Reproduce the listing below in full and without alteration, apart from its pictures.

Data for review:
------
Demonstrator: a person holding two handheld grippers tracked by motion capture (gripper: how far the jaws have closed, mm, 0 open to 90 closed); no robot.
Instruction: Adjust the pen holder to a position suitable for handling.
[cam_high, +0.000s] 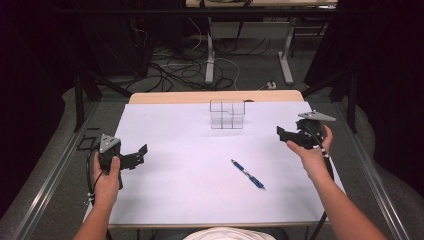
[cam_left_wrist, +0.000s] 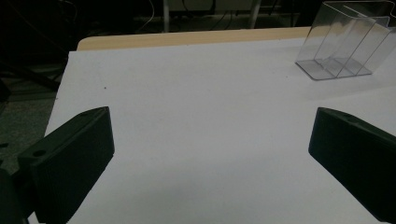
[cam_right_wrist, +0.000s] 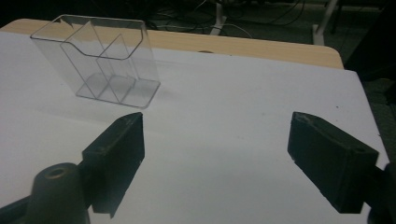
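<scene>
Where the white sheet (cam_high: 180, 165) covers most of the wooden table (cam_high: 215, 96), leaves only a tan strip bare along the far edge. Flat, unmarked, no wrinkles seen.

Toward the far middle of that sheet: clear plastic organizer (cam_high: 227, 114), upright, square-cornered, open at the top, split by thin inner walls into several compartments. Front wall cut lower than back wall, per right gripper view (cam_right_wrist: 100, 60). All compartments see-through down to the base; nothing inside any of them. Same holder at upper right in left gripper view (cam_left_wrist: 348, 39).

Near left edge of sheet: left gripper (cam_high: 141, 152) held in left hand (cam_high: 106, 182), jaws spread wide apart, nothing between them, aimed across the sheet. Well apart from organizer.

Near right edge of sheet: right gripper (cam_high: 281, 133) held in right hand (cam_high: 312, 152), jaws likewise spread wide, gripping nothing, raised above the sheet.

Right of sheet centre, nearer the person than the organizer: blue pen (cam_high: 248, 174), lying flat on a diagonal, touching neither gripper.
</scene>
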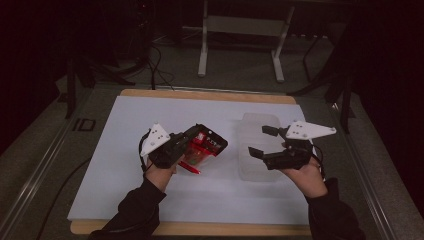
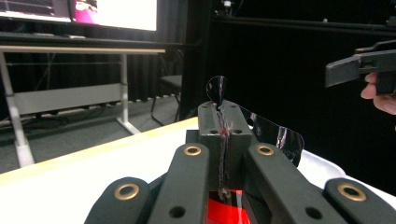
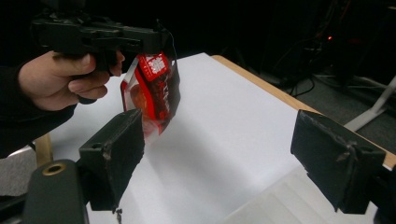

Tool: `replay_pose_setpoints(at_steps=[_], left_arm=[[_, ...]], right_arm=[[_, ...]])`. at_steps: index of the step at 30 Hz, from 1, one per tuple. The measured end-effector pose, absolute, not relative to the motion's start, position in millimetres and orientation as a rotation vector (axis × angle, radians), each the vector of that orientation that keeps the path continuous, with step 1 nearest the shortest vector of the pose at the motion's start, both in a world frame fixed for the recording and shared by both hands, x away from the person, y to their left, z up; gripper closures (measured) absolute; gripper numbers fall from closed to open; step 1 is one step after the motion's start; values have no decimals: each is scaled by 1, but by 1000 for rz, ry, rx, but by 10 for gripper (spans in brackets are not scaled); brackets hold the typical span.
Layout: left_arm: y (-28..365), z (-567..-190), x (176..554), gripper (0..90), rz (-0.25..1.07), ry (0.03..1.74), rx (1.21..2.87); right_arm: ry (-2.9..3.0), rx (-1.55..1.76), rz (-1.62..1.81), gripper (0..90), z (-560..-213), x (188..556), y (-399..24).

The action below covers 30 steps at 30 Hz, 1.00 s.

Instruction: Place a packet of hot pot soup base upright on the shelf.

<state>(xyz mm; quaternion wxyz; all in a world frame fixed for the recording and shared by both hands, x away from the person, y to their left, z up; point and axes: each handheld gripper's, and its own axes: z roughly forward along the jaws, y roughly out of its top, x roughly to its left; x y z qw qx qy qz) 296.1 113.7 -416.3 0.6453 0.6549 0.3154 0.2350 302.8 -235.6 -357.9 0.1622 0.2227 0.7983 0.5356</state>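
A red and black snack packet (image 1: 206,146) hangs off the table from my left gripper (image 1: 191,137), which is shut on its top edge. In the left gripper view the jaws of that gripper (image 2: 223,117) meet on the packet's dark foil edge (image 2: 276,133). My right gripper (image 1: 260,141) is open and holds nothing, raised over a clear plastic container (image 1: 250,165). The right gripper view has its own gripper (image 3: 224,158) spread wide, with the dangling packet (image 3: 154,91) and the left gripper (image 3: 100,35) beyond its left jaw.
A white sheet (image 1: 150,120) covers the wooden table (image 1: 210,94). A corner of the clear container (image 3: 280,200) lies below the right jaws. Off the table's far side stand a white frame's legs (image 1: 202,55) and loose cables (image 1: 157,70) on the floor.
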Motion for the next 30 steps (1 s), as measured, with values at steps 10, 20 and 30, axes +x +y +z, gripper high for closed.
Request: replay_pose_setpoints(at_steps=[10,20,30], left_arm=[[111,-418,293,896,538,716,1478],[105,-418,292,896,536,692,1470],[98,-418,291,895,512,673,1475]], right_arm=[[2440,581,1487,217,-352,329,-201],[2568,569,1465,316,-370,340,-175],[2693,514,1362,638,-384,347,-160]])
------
Solved exercise:
Demonstrator: a person holding two handheld grippers tracked by motion capture (gripper: how far the jaws have closed, mm, 0 open to 90 closed); no robot.
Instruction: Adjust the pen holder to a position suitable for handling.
[cam_high, +0.000s] 
[cam_left_wrist, +0.000s] 
[cam_right_wrist, +0.000s] 
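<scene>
Where the white sheet (cam_high: 180, 165) covers most of the wooden table (cam_high: 215, 96), leaves only a tan strip bare along the far edge. Flat, unmarked, no wrinkles seen.

Toward the far middle of that sheet: clear plastic organizer (cam_high: 227, 114), upright, square-cornered, open at the top, split by thin inner walls into several compartments. Front wall cut lower than back wall, per right gripper view (cam_right_wrist: 100, 60). All compartments see-through down to the base; nothing inside any of them. Same holder at upper right in left gripper view (cam_left_wrist: 348, 39).

Near left edge of sheet: left gripper (cam_high: 141, 152) held in left hand (cam_high: 106, 182), jaws spread wide apart, nothing between them, aimed across the sheet. Well apart from organizer.

Near right edge of sheet: right gripper (cam_high: 281, 133) held in right hand (cam_high: 312, 152), jaws likewise spread wide, gripping nothing, raised above the sheet.

Right of sheet centre, nearer the person than the organizer: blue pen (cam_high: 248, 174), lying flat on a diagonal, touching neither gripper.
</scene>
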
Tool: `replay_pose_setpoints(at_steps=[_], left_arm=[[_, ...]], right_arm=[[_, ...]])`. at_steps: index of the step at 30 Hz, from 1, one per tuple. The measured end-effector pose, absolute, not relative to the motion's start, position in millimetres and orientation as a rotation vector (axis × angle, radians), each the vector of that orientation that keeps the path continuous, with step 1 nearest the shortest vector of the pose at the motion's start, both in a world frame fixed for the recording and shared by both hands, x away from the person, y to their left, z up; gripper closures (measured) absolute; gripper numbers fall from closed to open; step 1 is one step after the motion's start; values have no decimals: each is scaled by 1, but by 1000 for rz, ry, rx, but by 10 for gripper (spans in brackets are not scaled); brackets hold the typical span.
Layout: left_arm: y (-28..365), z (-567..-190), x (176..554), gripper (0..90), rz (-0.25..1.07), ry (0.03..1.74), rx (1.21..2.87); right_arm: ry (-2.9..3.0), rx (-1.55..1.76), rz (-1.62..1.81), gripper (0..90), z (-560..-213), x (188..556), y (-399..24).

The action below covers 30 steps at 30 Hz, 1.00 s.

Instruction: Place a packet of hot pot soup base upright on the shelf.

<state>(xyz mm; quaternion wxyz; all in a world frame fixed for the recording and shared by both hands, x away from the person, y to their left, z up; point and axes: each handheld gripper's, and its own axes: z roughly forward along the jaws, y roughly out of its top, x roughly to its left; x y z qw qx qy qz) 296.1 113.7 -416.3 0.6453 0.6549 0.3154 0.2350 302.8 -235.6 -357.9 0.1622 0.2227 0.7983 0.5356</state>
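A red and black snack packet (image 1: 206,146) hangs off the table from my left gripper (image 1: 191,137), which is shut on its top edge. In the left gripper view the jaws of that gripper (image 2: 223,117) meet on the packet's dark foil edge (image 2: 276,133). My right gripper (image 1: 260,141) is open and holds nothing, raised over a clear plastic container (image 1: 250,165). The right gripper view has its own gripper (image 3: 224,158) spread wide, with the dangling packet (image 3: 154,91) and the left gripper (image 3: 100,35) beyond its left jaw.
A white sheet (image 1: 150,120) covers the wooden table (image 1: 210,94). A corner of the clear container (image 3: 280,200) lies below the right jaws. Off the table's far side stand a white frame's legs (image 1: 202,55) and loose cables (image 1: 157,70) on the floor.
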Motion for the next 30 steps (1 s), as measured, with values at steps 10, 20 and 30, axes +x +y +z, gripper high for closed.
Request: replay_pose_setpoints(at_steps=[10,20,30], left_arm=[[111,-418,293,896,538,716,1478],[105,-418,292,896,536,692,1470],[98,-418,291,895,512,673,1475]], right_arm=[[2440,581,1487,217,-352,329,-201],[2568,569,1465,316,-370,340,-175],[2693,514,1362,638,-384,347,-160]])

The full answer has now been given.